As described elsewhere [10], bone volume/total volume (BV/TV, %) of the ultradistal radius was derived from trabecular vBMD, and a trabecular thickness-independent structure extraction was employed to identify three-dimensional ridges (center points of the trabeculae); trabecular number (Tb.N, mm−1) was then taken as the inverse of the mean spacing of the ridges [11]. Analogous with standard histomorphometry [12], trabecular thickness (Tb.Th, μm) was calculated as BV/TV ÷ Tb.N, and trabecular spacing (Tb.Sp, μm) as (1-BV/TV) ÷ Tb.N. Tb.Sp.SD, the standard deviation of Tb.Sp, is a measure of trabecular variation [13]. Validation studies show excellent correlation (R ≥ 0.96) for these parameters compared to the gold-standard ex vivo μCT (resolution ≤ 20 μm) technique [14]. Connectivity density (Conn.D, 1/mm3) is another measure of trabecular architecture disruption, while the structure model index (SMI) assesses whether trabeculae are more plate-like or more rod-like.

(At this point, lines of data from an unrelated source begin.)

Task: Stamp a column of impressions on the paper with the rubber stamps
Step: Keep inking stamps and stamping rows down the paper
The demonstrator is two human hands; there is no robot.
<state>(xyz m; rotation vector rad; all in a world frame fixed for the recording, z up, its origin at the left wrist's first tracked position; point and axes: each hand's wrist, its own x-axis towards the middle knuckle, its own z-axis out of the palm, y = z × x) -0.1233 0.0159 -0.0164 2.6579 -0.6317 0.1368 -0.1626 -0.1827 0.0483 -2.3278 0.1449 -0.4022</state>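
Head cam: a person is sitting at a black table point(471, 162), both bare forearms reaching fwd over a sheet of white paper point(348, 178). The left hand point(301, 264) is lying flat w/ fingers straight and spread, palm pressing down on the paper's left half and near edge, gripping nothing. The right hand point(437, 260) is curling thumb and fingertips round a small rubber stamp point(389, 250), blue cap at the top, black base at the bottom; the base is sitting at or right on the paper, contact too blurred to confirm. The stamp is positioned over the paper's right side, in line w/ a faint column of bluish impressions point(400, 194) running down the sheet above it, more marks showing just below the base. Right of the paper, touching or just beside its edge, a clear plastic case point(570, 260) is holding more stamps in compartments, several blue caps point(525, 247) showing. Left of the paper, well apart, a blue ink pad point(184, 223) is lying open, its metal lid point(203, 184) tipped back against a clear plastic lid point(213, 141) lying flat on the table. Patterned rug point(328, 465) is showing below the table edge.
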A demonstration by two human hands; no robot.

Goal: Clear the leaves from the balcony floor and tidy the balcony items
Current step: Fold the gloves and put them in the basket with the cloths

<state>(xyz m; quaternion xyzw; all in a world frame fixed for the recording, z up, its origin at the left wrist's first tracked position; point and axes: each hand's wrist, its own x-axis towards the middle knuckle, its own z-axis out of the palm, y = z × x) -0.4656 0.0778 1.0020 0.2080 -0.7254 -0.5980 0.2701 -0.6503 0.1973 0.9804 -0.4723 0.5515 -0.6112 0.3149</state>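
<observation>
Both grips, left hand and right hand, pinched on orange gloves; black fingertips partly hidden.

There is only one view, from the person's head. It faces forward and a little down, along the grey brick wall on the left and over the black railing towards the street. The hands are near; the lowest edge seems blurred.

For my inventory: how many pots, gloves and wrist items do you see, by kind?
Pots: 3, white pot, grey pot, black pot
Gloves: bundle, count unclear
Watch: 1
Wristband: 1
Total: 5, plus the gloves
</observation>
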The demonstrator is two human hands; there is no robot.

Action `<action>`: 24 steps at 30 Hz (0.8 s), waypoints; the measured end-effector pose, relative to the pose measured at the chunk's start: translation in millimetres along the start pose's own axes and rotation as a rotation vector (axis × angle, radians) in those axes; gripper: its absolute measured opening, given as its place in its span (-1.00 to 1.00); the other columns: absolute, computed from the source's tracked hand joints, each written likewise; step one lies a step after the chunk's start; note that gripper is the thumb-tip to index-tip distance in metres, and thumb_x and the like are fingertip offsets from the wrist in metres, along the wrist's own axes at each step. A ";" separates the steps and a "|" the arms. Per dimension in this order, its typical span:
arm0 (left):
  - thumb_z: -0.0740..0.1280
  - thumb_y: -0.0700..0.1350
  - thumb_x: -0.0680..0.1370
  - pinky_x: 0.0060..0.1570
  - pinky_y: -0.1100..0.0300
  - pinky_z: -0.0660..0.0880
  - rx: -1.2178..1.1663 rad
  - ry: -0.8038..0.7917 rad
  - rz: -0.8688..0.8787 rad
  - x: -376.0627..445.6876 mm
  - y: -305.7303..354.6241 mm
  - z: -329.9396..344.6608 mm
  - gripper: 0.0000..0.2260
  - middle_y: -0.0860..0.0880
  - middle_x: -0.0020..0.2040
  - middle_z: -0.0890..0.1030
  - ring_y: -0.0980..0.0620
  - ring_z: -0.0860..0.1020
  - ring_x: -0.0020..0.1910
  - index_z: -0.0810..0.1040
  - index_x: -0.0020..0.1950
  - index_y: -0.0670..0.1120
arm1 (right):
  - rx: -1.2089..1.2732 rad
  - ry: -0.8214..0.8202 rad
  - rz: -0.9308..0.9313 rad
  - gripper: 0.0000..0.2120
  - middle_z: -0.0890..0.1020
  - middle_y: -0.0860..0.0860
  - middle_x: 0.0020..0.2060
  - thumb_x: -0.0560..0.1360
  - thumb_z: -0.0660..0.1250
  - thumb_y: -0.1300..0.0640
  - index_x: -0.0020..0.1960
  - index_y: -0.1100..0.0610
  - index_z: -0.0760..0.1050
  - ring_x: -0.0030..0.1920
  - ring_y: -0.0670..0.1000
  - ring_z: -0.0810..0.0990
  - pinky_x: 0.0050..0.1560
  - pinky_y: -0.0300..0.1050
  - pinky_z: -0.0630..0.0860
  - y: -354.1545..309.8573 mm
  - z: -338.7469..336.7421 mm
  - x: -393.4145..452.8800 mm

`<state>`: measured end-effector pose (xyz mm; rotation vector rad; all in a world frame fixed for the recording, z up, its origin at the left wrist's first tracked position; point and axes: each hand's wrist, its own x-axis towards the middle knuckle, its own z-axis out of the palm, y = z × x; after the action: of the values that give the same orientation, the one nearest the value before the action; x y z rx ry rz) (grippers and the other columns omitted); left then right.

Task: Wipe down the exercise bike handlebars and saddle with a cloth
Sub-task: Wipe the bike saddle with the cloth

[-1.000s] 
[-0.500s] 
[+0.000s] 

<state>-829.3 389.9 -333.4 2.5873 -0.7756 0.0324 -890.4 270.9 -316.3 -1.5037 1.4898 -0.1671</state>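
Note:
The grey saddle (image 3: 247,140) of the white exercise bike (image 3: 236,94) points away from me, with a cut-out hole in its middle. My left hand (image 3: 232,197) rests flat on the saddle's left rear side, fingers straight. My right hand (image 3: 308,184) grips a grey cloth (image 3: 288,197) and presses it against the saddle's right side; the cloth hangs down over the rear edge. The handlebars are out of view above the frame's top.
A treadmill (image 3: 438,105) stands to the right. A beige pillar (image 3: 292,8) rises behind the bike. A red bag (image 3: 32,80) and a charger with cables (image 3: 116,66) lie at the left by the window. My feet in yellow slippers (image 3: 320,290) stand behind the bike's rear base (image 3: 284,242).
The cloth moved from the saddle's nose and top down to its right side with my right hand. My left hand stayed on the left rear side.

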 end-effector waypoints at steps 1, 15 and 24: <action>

As defined by the manufacturer, the cortex was segmented from the gray scale image with a Gaussian filter (sigma = 2 and support = 3 voxels) and subsequent thresholding at 160 permille of the detector’s dynamic range, corresponding to a density of approximately 560 mg/cm3 [11]. Cortical vBMD and area were measured directly, and the periosteal circumference calculated from the contour; cortical thickness (Ct.Th, mm) was then calculated as area ÷ circumference. Excellent correlation (R=0.98) has also been shown with Ct.Th measurements by μCT [15]. In addition, the automatically generated cortical mask was applied to the whole bone structure to obtain the cortical bone, followed by an inversion resulting in a negative image that included only the “cortical pores”; the cortical porosity index was then defined as the ratio of cortical pore volume to cortical bone volume [10].

Bone strength parameters

Bone strength at the ultradistal radius was calculated directly from μFE models [16], as described elsewhere [10]. Failure loads calculated from such μFE models correlated highly (R = 0.87) with compressive loads producing Colles’ fractures in 54 cadaveric forearms [17]. Additionally, the relative load supported by cortical versus trabecular bone in the radius was assessed by calculating the strain energy dissipated in the cortex as a fraction of the total strain energy. Strain energy is defined as the potential energy stored in a volume by virtue of an elastic deformation, which equals to the work that must be done to produce this deformation.

Load to strength ratio

We also assessed the ratio of fall load to overall bone strength, as determined by μFE, to estimate the factor-of-risk (φ). With fall load in the numerator and bone strength in the denominator, higher values indicate increasing fracture risk [18]. For this analysis, the load applied to the wrist was estimated from predicted impact forces during a fall on the outstretched hand [19]. Individual height data were used to estimate subject-specific applied loads using the formula, 670Ns/m29.81(height/2)

Statistical analysis

Bone variables were summarized using means and standard deviations. Given similar ages in the two groups, the Student’s t-test was used to compare differences in means between fracture cases and controls. Pearson correlation coefficients were used to evaluate relationships between key bone density, structure and strength variables. None of the variables significantly violated test assumptions.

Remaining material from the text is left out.